Among the entries below, one line contains "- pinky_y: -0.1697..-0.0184" and another contains "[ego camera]". Transcribe those two lines and every line between them, exactly.

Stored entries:
☆ ☆ ☆ ☆ ☆ ☆ ☆

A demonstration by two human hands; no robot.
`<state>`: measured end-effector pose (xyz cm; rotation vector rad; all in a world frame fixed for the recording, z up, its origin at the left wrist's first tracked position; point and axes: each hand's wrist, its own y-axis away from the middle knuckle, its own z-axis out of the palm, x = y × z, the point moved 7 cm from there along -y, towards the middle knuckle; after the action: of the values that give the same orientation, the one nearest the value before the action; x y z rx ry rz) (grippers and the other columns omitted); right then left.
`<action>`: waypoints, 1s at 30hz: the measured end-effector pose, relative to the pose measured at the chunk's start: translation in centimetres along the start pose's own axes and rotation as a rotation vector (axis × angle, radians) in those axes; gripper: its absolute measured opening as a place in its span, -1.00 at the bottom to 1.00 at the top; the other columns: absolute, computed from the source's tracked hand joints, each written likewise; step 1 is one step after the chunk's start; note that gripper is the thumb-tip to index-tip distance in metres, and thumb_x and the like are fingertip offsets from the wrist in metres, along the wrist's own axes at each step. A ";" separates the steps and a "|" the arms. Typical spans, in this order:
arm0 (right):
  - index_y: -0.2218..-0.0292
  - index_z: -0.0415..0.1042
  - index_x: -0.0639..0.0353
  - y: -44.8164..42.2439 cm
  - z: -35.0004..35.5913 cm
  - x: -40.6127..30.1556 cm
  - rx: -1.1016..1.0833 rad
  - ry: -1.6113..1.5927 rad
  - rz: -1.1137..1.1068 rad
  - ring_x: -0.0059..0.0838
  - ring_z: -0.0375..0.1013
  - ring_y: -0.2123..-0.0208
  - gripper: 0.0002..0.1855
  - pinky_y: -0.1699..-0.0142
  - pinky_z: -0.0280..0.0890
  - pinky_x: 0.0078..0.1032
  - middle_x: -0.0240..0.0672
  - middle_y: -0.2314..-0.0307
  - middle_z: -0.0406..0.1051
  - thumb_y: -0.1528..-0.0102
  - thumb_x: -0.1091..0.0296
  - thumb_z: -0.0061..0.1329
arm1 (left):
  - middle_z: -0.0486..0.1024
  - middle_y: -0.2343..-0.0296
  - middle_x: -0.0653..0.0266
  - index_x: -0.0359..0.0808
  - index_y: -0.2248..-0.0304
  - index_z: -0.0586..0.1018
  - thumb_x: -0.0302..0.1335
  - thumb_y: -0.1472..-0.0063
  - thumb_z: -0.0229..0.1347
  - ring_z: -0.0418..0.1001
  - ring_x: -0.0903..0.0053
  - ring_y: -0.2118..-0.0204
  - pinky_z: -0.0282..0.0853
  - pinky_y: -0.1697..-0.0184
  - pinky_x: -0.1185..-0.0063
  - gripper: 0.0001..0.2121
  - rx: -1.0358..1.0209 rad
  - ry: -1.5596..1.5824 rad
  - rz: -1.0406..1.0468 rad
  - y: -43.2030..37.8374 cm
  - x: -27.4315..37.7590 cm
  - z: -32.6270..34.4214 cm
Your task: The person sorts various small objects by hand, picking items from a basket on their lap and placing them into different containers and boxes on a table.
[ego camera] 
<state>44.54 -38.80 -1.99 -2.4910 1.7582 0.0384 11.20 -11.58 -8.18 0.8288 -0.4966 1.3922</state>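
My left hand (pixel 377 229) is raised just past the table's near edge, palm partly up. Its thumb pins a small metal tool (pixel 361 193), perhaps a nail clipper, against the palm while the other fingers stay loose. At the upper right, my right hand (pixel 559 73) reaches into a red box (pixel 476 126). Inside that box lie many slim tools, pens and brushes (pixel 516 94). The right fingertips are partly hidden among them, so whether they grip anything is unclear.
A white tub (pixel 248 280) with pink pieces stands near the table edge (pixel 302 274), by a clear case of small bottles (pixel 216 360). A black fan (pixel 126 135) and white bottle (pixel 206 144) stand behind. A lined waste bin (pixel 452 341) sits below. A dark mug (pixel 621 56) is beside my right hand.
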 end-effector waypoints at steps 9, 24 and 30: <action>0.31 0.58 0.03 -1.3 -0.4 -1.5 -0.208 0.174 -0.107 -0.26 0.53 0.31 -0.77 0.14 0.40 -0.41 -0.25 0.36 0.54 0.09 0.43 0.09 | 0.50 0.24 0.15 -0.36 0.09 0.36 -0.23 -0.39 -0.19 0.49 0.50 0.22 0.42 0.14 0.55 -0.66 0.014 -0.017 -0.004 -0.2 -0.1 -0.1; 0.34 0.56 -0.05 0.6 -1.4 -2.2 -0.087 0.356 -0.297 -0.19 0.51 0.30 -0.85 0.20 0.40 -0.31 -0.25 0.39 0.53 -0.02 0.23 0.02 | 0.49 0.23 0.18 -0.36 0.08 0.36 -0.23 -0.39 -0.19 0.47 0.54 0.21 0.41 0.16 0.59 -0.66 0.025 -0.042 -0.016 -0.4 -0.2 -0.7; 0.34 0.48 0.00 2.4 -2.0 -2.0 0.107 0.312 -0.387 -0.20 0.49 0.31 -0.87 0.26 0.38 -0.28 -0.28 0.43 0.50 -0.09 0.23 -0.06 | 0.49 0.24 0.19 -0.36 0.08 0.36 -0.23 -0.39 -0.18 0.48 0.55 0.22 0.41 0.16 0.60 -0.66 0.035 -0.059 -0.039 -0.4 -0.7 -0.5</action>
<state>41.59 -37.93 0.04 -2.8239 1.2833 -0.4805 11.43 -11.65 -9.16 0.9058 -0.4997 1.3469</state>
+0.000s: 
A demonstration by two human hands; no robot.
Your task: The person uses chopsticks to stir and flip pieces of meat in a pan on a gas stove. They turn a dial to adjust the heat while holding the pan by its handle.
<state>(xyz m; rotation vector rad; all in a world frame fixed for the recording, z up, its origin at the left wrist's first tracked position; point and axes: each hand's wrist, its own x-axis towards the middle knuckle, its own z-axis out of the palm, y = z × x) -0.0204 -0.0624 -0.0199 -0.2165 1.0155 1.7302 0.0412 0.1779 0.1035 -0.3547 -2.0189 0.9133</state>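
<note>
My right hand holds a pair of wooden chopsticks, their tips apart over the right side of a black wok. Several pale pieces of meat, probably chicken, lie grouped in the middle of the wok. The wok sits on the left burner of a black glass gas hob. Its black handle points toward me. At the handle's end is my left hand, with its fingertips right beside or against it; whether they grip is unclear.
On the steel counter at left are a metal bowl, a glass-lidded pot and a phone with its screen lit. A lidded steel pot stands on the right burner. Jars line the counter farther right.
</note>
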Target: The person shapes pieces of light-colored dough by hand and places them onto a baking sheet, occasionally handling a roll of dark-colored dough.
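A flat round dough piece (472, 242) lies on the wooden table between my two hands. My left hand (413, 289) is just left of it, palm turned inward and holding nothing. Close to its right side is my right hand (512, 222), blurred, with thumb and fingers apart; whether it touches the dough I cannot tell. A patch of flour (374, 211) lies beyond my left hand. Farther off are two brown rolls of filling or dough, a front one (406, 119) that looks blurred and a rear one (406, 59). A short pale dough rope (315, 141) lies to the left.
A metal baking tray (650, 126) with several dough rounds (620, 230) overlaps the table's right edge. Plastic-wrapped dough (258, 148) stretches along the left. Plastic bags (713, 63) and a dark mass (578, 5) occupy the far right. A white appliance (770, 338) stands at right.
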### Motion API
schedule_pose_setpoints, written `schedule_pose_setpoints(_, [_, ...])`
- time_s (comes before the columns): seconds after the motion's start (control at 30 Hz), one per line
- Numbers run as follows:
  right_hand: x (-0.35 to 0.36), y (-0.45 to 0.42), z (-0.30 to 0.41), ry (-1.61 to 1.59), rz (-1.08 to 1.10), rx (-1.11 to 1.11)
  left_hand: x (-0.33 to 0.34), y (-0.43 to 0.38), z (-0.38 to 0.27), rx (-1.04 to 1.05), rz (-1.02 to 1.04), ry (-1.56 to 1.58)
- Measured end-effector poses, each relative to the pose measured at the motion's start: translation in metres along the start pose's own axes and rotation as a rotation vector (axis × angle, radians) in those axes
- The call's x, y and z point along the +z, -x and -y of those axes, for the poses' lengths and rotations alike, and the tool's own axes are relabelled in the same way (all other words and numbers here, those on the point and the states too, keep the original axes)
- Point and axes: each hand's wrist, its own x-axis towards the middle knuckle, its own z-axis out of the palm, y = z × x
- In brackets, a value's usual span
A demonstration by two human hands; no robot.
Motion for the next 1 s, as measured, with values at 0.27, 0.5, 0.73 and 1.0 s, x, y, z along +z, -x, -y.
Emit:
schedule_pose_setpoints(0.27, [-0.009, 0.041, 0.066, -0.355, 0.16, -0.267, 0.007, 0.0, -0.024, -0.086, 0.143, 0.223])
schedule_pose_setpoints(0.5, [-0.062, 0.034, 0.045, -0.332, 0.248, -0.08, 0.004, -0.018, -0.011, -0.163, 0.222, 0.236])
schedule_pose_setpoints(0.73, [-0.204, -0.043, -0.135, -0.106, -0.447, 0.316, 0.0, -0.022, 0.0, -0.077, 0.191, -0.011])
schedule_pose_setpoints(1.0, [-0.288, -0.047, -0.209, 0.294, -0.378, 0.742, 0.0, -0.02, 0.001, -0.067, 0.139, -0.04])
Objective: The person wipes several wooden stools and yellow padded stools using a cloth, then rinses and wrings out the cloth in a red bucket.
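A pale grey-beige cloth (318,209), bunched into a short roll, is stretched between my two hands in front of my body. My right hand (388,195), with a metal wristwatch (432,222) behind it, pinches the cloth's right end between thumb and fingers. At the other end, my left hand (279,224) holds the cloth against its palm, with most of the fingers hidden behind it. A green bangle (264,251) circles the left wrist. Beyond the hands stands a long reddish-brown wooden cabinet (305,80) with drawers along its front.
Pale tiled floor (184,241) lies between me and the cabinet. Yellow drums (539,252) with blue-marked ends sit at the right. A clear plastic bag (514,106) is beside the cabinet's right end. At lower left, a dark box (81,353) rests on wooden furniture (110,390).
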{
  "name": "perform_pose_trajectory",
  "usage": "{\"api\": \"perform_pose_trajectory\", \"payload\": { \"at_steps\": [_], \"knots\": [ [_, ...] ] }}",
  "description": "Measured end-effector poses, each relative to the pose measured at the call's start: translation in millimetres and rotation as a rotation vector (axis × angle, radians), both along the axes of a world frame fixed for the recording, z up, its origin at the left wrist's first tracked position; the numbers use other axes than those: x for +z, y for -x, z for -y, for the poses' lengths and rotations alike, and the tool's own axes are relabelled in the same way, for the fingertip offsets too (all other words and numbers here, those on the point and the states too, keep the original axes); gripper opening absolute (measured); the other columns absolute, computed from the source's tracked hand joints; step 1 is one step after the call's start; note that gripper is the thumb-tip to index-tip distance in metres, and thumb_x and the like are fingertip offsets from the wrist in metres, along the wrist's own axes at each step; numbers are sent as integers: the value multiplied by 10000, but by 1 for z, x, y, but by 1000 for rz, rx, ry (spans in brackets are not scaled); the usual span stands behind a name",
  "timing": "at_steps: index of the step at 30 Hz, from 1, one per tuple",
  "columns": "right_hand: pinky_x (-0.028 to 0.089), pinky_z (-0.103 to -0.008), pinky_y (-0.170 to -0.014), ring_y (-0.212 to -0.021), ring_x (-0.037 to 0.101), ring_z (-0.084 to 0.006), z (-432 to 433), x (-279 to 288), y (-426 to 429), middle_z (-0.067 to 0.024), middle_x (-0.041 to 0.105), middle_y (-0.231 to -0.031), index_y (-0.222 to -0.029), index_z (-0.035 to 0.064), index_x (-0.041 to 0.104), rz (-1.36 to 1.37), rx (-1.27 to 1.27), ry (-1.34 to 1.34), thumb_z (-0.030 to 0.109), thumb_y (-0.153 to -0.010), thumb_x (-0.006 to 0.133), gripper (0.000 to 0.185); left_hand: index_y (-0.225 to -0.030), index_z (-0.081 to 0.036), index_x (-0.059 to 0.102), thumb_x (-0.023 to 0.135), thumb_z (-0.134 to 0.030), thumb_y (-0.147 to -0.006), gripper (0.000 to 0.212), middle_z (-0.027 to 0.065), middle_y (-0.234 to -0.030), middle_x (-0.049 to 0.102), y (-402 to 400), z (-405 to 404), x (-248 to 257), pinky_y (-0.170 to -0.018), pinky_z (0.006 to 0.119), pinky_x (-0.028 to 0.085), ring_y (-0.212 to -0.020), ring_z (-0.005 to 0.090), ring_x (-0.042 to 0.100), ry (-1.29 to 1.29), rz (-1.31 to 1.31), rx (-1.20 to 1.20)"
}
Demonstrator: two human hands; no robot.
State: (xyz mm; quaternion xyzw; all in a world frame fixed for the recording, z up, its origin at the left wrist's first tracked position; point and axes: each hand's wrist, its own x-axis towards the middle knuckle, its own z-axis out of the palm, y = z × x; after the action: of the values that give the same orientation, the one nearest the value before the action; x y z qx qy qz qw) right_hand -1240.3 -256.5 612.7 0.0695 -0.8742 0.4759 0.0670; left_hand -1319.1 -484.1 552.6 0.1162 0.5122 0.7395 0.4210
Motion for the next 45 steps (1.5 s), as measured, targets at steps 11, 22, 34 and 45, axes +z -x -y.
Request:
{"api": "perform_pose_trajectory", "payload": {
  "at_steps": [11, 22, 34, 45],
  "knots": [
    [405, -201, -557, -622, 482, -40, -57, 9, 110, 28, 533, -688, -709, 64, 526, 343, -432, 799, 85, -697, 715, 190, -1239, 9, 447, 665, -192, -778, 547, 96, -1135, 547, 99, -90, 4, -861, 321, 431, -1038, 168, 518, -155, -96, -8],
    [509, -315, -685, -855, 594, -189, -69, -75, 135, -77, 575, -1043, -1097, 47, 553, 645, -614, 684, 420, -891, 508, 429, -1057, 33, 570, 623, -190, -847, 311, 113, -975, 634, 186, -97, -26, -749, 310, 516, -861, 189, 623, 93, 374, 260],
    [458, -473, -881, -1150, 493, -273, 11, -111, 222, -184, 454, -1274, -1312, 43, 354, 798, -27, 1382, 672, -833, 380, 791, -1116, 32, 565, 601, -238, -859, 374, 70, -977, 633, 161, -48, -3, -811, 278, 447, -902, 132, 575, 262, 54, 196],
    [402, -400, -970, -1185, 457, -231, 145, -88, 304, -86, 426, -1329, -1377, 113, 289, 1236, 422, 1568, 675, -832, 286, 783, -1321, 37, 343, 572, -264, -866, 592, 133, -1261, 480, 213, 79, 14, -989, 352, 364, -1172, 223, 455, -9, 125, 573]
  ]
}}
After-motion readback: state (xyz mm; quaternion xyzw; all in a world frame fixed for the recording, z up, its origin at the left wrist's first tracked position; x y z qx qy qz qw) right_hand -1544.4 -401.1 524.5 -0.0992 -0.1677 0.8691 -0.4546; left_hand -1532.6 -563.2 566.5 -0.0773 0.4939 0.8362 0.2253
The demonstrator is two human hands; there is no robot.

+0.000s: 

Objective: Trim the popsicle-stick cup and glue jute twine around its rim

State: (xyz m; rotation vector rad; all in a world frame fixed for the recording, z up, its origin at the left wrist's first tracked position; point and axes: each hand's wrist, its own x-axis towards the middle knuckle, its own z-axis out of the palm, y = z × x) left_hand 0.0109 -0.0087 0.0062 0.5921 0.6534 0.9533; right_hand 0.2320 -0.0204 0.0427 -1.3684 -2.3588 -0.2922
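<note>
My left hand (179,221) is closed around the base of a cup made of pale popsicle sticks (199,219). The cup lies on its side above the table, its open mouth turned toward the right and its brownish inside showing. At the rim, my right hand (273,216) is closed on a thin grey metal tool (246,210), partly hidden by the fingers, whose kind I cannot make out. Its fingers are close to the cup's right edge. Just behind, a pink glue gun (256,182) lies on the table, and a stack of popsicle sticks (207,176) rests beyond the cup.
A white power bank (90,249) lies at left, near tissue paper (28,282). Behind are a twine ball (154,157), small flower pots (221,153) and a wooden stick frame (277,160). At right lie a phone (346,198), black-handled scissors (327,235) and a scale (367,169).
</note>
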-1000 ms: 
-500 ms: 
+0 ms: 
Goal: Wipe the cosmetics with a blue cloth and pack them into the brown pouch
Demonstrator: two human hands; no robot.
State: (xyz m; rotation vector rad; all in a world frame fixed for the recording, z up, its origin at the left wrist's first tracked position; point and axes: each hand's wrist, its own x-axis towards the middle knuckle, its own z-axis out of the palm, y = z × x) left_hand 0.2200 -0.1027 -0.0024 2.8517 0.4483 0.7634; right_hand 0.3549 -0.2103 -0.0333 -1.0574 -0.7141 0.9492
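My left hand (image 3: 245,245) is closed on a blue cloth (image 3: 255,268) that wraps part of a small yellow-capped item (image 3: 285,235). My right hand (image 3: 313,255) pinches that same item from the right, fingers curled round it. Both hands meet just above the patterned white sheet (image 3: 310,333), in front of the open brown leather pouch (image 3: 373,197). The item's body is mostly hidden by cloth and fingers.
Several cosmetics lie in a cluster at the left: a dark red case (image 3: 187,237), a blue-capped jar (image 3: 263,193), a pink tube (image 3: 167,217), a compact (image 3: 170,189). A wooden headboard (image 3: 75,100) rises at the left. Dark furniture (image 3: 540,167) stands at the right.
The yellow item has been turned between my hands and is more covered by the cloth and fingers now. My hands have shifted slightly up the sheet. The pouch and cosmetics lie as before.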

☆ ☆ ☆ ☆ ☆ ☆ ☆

• **Exercise solution**
  - pinky_y: -0.1697..-0.0184
  - pinky_x: -0.1185..-0.0063
  - gripper: 0.0001..0.2121
  - rx: -1.0358..1.0209 rad
  - ry: -1.5596..1.5824 rad
  - rz: -1.0406..1.0468 rad
  - y: -43.2030..37.8374 cm
  - x: -27.4315..37.7590 cm
  - z: -32.6270..34.4214 cm
Your task: The person sorts various small objects by hand, picking items from a basket on their lap and placing them into different containers and boxes on a table.
[ego camera] 

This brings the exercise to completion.